* PROBLEM REQUIREMENTS
Copy all the data exactly, except the pictures.

* GIVEN MATERIAL
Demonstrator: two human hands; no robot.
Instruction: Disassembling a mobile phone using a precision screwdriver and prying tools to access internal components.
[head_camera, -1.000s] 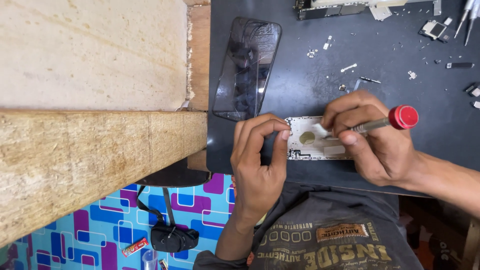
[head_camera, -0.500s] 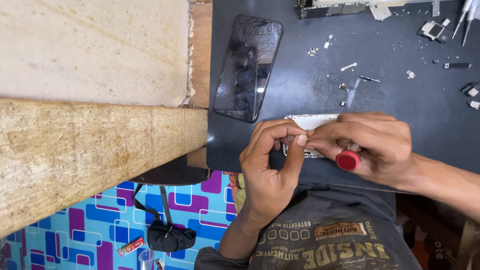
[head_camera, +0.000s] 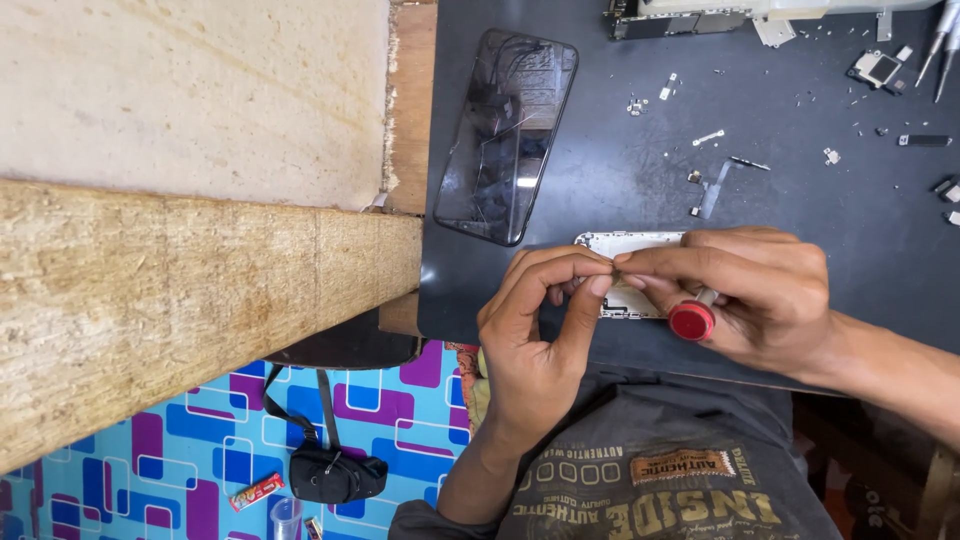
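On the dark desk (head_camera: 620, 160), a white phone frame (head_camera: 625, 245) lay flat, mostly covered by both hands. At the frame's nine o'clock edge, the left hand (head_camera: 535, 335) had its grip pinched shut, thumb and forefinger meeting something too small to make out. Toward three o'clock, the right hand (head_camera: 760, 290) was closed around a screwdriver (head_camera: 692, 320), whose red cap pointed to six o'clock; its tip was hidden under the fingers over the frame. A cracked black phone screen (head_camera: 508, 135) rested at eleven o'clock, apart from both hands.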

* OUTPUT OF THE TASK
Demonstrator: two human hands; no robot.
Instruction: Disassembling a mobile phone using a precision screwdriver and prying tools to access internal components.
[head_camera, -1.000s] 
[head_camera, -0.500s] 
[head_camera, +0.000s] 
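On the dark desk (head_camera: 620, 160), a white phone frame (head_camera: 625, 245) lay flat, mostly covered by both hands. At the frame's nine o'clock edge, the left hand (head_camera: 535, 335) had its grip pinched shut, thumb and forefinger meeting something too small to make out. Toward three o'clock, the right hand (head_camera: 760, 290) was closed around a screwdriver (head_camera: 692, 320), whose red cap pointed to six o'clock; its tip was hidden under the fingers over the frame. A cracked black phone screen (head_camera: 508, 135) rested at eleven o'clock, apart from both hands.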

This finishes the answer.